A second survey that was conducted by Project Include between May 2020 and Feb. 2021 also found that sexual harassment continued to be a problem despite the move to remote work. This survey included 2,796 respondents, and 26% reported they had actually experienced an increase in sexual harassment in their workplaces since moving to remote work. Among women, non-binary, and gender-queer respondents, 40% reported they had experienced more harassment since working remotely. Additionally, all groups of respondents reported an increase in ethnic and racial harassment since the start of the pandemic.
These studies demonstrate that illegal workplace harassment did not end when companies moved many of their employees to remote work during the pandemic. Instead, the studies indicate that the issue worsened in some cases. It is critical for employees to understand what constitutes illegal workplace harassment in an online work environment and for employers to take steps to prevent it.
What Is Online Sexual Harassment With Remote Work?
Workplace sexual harassment is a form of unlawful sex discrimination under Title VII of the Civil Rights Act of 1964 and the New Jersey Law Against Discrimination. Under these laws, the creation of a hostile work environment for victims amounts to illegal workplace harassment. A hostile work environment can be created when a victim is targeted by persistent, pervasive harassment over several months or when a single incident is severe enough that a reasonable person would find the work environment hostile.
Even when employees work remotely, they can still be the victims of sexual harassment conducted online. The following are examples of conduct that might constitute illegal online sexual harassment:
- Sexual questions during video conferences or calls
- Unwanted advances via chat apps or text messages
- Flirtatious comments during remote meetings
- Obscene jokes during remote meetings
- Explicit photographs or depictions sent by email or text message
- Exhibition of intimate body parts during meetings
- Repeated calls, texts, or emails soliciting sex or making unwanted advances
What Employees Can Do To Stop Online Sexual Harassment
Employees can take the following steps to put an end to online sexual harassment while working remotely:
1. Tell the Harasser to Stop
You can start by telling the harasser to stop and let them know that what they are doing is unwelcome. In some cases, this might be enough to end harassment before it worsens. For example, if your co-worker sends a message that includes an unwelcome advance, telling them not to message you and that you are uninterested might be enough to put an end to it. Similarly, if someone tells an offensive joke during a remote meeting, address it immediately and tell them that the joke is offensive.
2. Speak Out When You Witness Online Sexual Harassment
If you see someone else being sexually harassed while working remotely during a meeting, intervene. Call out the harasser publicly and tell them to stop. Send a message to the victim and ask if they’re okay and if they need any help.

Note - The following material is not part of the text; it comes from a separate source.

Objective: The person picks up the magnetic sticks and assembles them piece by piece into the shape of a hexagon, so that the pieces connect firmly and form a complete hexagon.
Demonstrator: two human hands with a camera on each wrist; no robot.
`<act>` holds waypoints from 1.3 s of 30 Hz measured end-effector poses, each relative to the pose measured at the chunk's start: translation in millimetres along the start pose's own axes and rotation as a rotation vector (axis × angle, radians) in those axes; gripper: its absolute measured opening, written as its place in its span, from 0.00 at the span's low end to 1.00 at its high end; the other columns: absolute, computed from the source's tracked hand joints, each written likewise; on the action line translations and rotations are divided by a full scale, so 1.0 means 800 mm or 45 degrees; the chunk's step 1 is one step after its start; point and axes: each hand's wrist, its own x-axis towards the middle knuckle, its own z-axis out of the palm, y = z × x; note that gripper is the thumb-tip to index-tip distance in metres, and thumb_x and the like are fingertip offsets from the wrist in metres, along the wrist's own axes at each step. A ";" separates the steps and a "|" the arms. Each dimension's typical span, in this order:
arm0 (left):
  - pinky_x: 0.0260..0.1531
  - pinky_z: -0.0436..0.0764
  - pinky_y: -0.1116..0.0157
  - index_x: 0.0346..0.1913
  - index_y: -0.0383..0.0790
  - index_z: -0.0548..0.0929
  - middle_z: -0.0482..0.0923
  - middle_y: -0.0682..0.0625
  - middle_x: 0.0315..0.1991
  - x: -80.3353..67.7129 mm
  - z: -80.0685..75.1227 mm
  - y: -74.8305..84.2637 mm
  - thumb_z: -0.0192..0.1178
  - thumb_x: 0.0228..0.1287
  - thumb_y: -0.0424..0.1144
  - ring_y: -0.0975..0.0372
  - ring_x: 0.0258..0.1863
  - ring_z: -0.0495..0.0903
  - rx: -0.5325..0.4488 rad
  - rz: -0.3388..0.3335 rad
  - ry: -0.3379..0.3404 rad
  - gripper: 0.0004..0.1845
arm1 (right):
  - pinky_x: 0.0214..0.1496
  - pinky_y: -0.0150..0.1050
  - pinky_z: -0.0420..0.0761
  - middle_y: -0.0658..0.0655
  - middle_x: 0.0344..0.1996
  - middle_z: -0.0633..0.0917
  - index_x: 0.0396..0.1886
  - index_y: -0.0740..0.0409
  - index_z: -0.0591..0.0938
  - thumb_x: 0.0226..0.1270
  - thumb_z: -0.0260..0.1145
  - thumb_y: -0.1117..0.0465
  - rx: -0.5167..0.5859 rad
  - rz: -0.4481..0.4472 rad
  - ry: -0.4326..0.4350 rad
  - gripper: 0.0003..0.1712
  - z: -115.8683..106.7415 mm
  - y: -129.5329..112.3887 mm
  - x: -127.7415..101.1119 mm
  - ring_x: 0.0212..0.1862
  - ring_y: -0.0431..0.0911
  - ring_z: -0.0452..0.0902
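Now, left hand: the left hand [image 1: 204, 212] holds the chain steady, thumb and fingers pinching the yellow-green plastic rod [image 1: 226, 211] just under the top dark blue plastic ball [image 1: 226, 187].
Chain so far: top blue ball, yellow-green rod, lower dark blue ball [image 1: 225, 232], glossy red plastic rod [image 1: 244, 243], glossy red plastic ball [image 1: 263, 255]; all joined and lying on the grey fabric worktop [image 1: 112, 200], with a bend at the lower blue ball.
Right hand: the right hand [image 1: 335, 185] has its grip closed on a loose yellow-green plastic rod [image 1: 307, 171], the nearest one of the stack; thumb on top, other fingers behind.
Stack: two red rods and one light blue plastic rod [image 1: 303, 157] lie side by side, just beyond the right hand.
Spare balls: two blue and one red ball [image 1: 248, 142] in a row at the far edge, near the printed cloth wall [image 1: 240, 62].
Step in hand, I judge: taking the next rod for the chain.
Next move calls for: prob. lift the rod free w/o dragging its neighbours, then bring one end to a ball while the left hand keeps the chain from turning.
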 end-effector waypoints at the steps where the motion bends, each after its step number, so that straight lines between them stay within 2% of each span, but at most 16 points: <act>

3. Report Sexual Harassment
Whether you are the victim of online sexual harassment while working remotely or have witnessed someone else being harassed, report it to your company’s human resources department. If you can, include screenshots or recordings of the harassing behavior with your internal complaint, and keep a copy of the complaint you file with your company.
What Employers Should Do to Prevent or Stop Online Sexual Harassment
Employers should take the following steps to prevent or stop online sexual harassment within the remote workforce:
1. Address Online Harassment in the Company’s Sexual Harassment Policy
Companies should review their sexual harassment policies and update them to include online sexual harassment. The policy should also include information about how employees can file complaints and the investigatory steps human resources professionals should take. Employees should be encouraged to report misconduct and feel safe in doing so.
2. Ask Employees to Maintain Professionalism
It can be easy to blur the lines between work and home when working from home. Ask employees to use a standard virtual background when they attend virtual meetings to protect their privacy and minimize distractions. Train employees about your expectations for their conduct while working remotely, including expected etiquette standards while emailing, calling, or messaging each other.
3. Train Managers and Employees
Managers and employees should be trained about their employer’s policies about online sexual harassment and appropriate communications. They should be trained to identify and respond to harassment and intervene when they witness it occurring to others. Employees should be encouraged to report sexual harassment. The company should have clear policies stating that retaliation for reporting online sexual harassment is illegal and won’t be tolerated.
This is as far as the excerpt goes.